Обсуждение: "Resurrected" data files - problem?
We use a tape backup software that does "incremental backups" as follows: - In a full backup, all files are backed up. - In an incremental backup, only the files with modification date after the last backup are backed up. Now when such a backup is restored, you first have to restore the full backup, and then the incremental backup. The problem is that files which were deleted between the full and the incremental backup will get "resurrected" after such a restore. So if we perform our database backups with incremental backups as described above, we could end up with additional files after the restore, because PostgreSQL files can get deleted (e.g. during DROP TABLE or TRUNCATE TABLE). My question is: Could such "resurrected" files (data files, files in pg_xlog, pg_clog or elsewhere) cause a problem for the database (other than the obvious one that there may be unnecessary files about that consume disk space)? Yours, Laurenz Albe
On 08/11/2007, Albe Laurenz <laurenz.albe@wien.gv.at> wrote:
We use a tape backup software that does "incremental backups"
as follows:
- In a full backup, all files are backed up.
- In an incremental backup, only the files with modification
date after the last backup are backed up.
Now when such a backup is restored, you first have to restore
the full backup, and then the incremental backup.
The problem is that files which were deleted between the full
and the incremental backup will get "resurrected" after such a
restore.
So if we perform our database backups with incremental
backups as described above, we could end up with additional
files after the restore, because PostgreSQL files can get
deleted (e.g. during DROP TABLE or TRUNCATE TABLE).
My question is:
Could such "resurrected" files (data files, files in
pg_xlog, pg_clog or elsewhere) cause a problem for the database
(other than the obvious one that there may be unnecessary files
about that consume disk space)?
This will not work at all.
Try re-reading the instructions on backup in the manual.

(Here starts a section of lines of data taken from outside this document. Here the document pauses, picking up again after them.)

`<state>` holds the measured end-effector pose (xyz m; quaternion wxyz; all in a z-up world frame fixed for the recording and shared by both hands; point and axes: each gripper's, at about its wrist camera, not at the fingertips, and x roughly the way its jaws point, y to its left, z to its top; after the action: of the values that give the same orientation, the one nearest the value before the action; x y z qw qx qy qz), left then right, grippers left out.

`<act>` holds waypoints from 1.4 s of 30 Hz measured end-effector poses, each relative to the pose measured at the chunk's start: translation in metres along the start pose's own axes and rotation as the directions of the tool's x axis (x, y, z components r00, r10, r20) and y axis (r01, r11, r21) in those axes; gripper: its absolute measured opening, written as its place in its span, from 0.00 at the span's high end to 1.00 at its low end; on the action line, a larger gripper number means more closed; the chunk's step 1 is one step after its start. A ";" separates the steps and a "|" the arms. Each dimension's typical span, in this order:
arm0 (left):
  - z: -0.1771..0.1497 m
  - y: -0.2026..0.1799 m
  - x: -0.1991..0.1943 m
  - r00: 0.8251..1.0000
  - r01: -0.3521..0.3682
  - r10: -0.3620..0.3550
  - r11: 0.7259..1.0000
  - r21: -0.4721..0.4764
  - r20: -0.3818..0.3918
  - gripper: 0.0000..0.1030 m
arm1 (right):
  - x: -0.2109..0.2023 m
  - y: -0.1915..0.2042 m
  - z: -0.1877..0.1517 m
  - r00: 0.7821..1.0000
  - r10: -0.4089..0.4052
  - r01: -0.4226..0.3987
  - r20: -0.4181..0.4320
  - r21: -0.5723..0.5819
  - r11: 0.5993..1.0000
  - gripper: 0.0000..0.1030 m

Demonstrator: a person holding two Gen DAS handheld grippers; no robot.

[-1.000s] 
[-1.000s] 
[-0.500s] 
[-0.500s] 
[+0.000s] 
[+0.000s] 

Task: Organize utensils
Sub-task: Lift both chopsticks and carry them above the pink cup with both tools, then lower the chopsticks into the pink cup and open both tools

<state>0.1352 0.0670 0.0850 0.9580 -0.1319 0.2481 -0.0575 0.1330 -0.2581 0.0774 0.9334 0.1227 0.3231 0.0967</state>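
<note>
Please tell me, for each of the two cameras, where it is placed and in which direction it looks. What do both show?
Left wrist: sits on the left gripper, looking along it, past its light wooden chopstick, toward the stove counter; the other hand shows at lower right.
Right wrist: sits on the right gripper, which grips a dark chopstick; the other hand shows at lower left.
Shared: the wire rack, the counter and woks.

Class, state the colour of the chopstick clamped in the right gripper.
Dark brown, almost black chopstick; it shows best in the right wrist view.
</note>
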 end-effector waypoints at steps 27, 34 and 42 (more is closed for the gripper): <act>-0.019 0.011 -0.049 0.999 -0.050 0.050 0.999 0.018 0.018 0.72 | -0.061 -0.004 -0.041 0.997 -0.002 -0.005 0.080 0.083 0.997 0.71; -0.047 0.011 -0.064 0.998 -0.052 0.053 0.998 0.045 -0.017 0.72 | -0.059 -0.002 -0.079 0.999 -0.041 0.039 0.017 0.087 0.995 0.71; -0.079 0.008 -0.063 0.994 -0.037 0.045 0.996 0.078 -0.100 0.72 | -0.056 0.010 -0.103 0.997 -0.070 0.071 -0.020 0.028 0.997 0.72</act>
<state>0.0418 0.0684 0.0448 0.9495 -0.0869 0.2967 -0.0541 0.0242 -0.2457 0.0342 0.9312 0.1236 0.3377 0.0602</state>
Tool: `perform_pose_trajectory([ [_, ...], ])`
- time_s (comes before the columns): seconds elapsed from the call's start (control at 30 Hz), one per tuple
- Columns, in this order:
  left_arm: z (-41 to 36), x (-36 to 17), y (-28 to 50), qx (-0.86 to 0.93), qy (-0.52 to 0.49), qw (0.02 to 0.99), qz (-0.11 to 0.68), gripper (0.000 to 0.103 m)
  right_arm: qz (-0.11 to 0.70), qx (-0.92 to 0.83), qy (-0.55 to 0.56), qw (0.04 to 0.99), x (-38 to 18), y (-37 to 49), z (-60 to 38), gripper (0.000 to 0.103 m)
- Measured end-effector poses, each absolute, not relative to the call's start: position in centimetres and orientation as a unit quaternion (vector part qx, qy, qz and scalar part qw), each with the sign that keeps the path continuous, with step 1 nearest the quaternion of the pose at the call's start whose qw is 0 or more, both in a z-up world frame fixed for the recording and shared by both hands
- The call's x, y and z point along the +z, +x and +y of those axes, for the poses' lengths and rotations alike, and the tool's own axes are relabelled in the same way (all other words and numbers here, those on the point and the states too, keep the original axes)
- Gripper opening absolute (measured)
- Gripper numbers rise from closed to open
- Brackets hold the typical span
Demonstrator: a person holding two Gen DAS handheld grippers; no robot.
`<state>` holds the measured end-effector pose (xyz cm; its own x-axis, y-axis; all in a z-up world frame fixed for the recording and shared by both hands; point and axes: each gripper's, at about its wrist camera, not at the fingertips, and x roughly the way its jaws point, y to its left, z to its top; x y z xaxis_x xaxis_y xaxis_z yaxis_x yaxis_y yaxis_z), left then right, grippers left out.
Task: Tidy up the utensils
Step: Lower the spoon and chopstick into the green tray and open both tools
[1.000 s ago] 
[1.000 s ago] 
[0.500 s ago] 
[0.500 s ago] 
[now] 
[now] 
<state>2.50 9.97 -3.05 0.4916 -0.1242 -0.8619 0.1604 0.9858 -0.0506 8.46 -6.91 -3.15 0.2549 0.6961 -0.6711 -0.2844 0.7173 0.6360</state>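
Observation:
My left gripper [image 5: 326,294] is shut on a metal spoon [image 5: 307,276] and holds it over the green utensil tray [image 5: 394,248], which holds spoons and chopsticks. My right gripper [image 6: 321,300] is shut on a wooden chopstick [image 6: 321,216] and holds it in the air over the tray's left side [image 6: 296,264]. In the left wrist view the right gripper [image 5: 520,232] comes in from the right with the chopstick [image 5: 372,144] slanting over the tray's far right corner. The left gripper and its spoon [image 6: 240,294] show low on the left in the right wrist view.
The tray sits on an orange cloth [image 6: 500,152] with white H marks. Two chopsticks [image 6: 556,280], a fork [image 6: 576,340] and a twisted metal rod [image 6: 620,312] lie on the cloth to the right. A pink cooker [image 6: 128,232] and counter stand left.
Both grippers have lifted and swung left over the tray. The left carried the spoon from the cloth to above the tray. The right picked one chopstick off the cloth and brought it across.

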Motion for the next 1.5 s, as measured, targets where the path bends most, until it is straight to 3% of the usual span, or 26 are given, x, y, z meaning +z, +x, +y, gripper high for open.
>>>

oh and always, always, always test your backup works before you actually need it!
Peter Childs
"Peter Childs" <peterachilds@gmail.com> writes: > On 08/11/2007, Albe Laurenz <laurenz.albe@wien.gv.at> wrote: >> So if we perform our database backups with incremental >> backups as described above, we could end up with additional >> files after the restore, because PostgreSQL files can get >> deleted (e.g. during DROP TABLE or TRUNCATE TABLE). >> >> Could such "resurrected" files (data files, files in >> pg_xlog, pg_clog or elsewhere) cause a problem for the database >> (other than the obvious one that there may be unnecessary files >> about that consume disk space)? > This will not work at all. To be more specific: the resurrected files aren't the problem; offhand I see no reason they'd create any issue beyond wasted disk space. The problem is version skew between files that were backed up at slightly different times, leading to inconsistency. You could make this work if you shut down Postgres whenever you are taking a backup, but as a means for backing up a live database it indeed won't work at all. regards, tom lane
Peter Childs wrote: >> We use a tape backup software that does "incremental backups" [...] >> So if we perform our database backups with incremental >> backups as described above, we could end up with additional >> files after the restore, because PostgreSQL files can get >> deleted (e.g. during DROP TABLE or TRUNCATE TABLE). >> >> My question is: >> >> Could such "resurrected" files (data files, files in >> pg_xlog, pg_clog or elsewhere) cause a problem for the database >> (other than the obvious one that there may be unnecessary files >> about that consume disk space)? > > This will not work at all. Can you give me a good reason why? > Try re-reading the instructions on backup in the manual. I know them well. That is why I ask if this questionable procedure could lead to damage. Yours, Laurenz Albe
On Nov 8, 2007 9:39 AM, Tom Lane <tgl@sss.pgh.pa.us> wrote: > "Peter Childs" <peterachilds@gmail.com> writes: > > On 08/11/2007, Albe Laurenz <laurenz.albe@wien.gv.at> wrote: > >> So if we perform our database backups with incremental > >> backups as described above, we could end up with additional > >> files after the restore, because PostgreSQL files can get > >> deleted (e.g. during DROP TABLE or TRUNCATE TABLE). > >> > >> Could such "resurrected" files (data files, files in > >> pg_xlog, pg_clog or elsewhere) cause a problem for the database > >> (other than the obvious one that there may be unnecessary files > >> about that consume disk space)? > > > This will not work at all. > > To be more specific: the resurrected files aren't the problem; > offhand I see no reason they'd create any issue beyond wasted > disk space. The problem is version skew between files that were > backed up at slightly different times, leading to inconsistency. > > You could make this work if you shut down Postgres whenever you > are taking a backup, but as a means for backing up a live database > it indeed won't work at all. I think if you had real snapshotting file systems you could use the snapshots to create your backups. But this seems like a lot of work to avoid implementing PITR to me.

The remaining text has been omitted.